Methods: The study population comprised 99 patients undergoing heart transplantation between 1996 and 1998. This population was divided into four groups on the basis of donor and recipient matching. Group A consisted of 61 men who received male donor hearts, group B of 12 women who received female donor hearts, group C of 9 women who received male donor hearts, and group D of 17 men who received female donor hearts. Standard heart transplantation protocols were applied to all patient groups [graft preservation with Celsior solution, Shumway surgical technique, donor-recipient size matching > or = 1.0, induction therapy with polyclonal antithymocyte globulins, triple immunosuppressive therapy (neoral, azathioprine, steroids)].
Results: The study groups were found to be homogeneous with regard to the major preoperative risk factors (etiology, status at transplantation, donor and recipient age, total ischemic time). Donor gender, recipient gender and donor-recipient gender mismatching did not significantly modify the short and mid-term survivals, functional recovery and freedom from rejection.

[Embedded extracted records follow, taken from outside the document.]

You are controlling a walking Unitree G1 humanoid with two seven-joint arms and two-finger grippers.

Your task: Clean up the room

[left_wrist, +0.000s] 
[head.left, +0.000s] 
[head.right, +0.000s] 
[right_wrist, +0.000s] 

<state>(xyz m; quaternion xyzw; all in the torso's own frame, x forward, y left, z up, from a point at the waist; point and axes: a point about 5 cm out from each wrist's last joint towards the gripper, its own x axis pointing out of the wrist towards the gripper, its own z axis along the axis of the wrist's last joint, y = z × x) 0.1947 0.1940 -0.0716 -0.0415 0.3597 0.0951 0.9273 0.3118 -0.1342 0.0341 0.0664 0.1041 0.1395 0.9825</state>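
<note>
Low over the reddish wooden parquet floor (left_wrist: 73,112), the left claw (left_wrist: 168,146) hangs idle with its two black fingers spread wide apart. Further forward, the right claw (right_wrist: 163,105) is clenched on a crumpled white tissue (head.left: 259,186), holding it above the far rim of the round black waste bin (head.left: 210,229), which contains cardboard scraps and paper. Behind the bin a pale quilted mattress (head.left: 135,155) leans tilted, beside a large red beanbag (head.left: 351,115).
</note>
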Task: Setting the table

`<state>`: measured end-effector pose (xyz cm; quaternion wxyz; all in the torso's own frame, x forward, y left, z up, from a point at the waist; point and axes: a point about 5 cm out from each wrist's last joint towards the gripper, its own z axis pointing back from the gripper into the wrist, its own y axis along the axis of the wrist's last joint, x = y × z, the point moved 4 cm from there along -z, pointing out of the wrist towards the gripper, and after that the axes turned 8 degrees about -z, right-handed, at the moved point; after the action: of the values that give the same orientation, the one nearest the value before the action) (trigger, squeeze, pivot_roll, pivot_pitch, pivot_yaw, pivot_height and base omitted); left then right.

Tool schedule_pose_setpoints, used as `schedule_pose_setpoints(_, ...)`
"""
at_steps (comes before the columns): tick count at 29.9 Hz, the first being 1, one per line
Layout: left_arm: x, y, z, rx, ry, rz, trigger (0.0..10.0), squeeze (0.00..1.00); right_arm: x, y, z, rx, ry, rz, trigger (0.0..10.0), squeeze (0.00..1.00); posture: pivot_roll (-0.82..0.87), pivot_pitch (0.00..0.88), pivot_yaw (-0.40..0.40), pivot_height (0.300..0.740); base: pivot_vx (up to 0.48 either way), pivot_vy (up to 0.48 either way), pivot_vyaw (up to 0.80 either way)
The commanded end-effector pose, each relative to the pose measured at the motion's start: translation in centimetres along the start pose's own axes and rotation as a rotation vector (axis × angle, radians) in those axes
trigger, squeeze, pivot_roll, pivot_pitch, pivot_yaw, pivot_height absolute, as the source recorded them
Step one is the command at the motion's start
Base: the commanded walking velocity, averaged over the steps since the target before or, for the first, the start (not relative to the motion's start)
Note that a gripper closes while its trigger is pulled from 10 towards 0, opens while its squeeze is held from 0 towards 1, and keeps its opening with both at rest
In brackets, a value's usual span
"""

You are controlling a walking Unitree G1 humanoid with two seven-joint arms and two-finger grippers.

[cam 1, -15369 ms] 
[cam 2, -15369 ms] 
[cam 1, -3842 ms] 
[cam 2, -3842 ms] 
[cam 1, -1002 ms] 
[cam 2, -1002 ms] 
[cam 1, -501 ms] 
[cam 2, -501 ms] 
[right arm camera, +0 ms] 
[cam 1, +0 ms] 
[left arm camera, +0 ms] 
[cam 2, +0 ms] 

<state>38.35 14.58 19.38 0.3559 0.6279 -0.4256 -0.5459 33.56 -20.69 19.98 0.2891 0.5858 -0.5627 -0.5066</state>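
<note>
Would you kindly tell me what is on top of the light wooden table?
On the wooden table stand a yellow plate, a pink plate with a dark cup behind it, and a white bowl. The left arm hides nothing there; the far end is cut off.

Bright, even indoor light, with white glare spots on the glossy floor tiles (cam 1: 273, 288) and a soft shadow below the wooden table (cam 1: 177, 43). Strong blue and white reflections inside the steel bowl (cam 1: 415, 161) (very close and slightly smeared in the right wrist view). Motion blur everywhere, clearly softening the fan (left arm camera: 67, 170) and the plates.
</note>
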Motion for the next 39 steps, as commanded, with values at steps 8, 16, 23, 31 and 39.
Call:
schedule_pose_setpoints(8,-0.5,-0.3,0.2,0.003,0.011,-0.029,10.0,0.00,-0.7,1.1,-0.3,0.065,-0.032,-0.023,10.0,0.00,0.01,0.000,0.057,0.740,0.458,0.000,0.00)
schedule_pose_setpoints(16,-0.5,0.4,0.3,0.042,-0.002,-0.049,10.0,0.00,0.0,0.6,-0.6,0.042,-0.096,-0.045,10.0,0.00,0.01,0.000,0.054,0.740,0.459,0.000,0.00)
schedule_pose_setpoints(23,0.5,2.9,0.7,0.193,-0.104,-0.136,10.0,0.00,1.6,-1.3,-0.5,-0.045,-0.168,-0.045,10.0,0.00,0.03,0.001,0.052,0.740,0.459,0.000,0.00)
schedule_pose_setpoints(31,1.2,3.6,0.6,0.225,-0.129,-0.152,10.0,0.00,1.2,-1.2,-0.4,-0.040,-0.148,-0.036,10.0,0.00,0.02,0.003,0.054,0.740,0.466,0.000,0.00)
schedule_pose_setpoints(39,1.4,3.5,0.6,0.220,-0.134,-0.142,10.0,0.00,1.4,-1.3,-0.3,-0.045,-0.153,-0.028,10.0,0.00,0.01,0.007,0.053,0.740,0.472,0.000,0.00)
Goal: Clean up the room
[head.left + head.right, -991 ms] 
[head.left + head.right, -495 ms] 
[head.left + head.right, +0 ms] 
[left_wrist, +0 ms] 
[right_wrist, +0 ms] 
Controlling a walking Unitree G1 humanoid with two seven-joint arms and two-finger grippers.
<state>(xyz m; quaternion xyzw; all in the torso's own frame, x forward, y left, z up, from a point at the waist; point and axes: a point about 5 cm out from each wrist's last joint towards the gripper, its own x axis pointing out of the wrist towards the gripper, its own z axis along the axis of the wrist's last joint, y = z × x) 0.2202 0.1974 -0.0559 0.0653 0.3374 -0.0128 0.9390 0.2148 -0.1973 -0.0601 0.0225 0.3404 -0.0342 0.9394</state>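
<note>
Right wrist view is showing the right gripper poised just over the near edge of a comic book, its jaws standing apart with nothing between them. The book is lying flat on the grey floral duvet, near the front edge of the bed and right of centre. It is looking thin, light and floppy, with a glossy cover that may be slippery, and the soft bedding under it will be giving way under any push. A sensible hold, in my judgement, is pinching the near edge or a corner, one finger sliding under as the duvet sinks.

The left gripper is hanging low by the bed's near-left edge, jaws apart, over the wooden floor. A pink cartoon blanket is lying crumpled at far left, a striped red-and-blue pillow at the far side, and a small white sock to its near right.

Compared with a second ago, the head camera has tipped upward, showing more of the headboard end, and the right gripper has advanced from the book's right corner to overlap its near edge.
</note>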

Conclusions: Even though previous reports suggest that gender negatively affects survival, this factor proved to have no influence on the outcomes of the present series. These results can be explained by a correct donor-recipient size matching. The well-documented female recipients tendency to more frequent and fatal rejection was not confirmed in our experience. The patient's age at transplantation, the routine use of induction therapy and an aggressive immunosuppressive regimen may be the substrate of these findings.